# Information provided:
====

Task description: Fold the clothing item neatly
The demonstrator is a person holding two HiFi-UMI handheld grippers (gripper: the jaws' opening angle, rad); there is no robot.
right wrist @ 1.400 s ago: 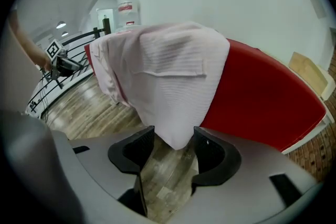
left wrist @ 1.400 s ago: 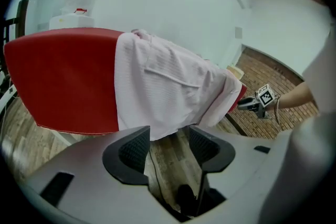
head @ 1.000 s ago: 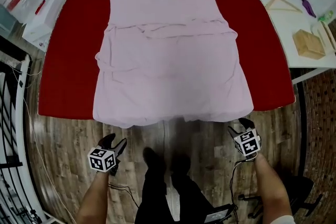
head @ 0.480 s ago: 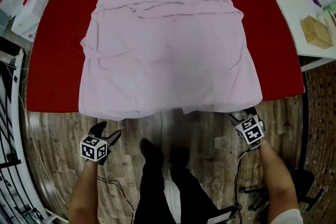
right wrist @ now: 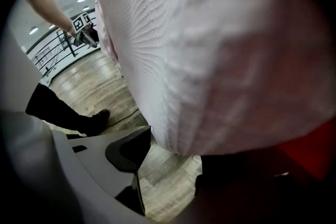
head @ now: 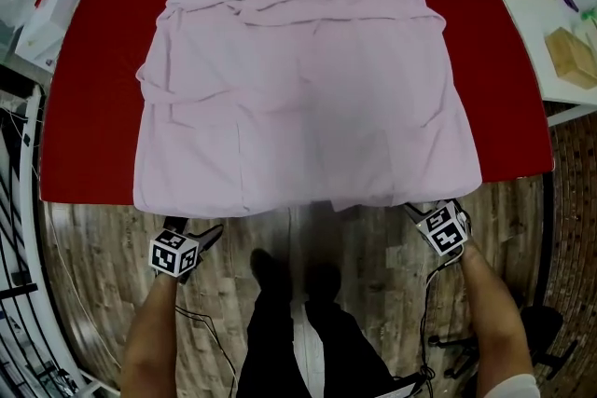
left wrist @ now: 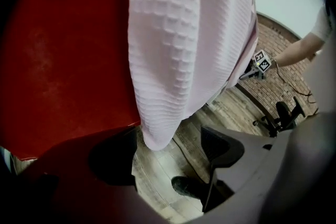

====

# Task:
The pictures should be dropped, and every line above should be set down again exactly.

# Task output:
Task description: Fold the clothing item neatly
The demonstrator is a person holding two HiFi-UMI handheld grippers (gripper: the jaws' opening angle, rad); there is no robot.
right wrist @ 1.400 s ago: 
left wrist @ 1.400 s ago: 
head @ 1.000 s ago: 
head @ 0.480 s ago: 
right wrist @ now: 
head @ now: 
left wrist @ now: 

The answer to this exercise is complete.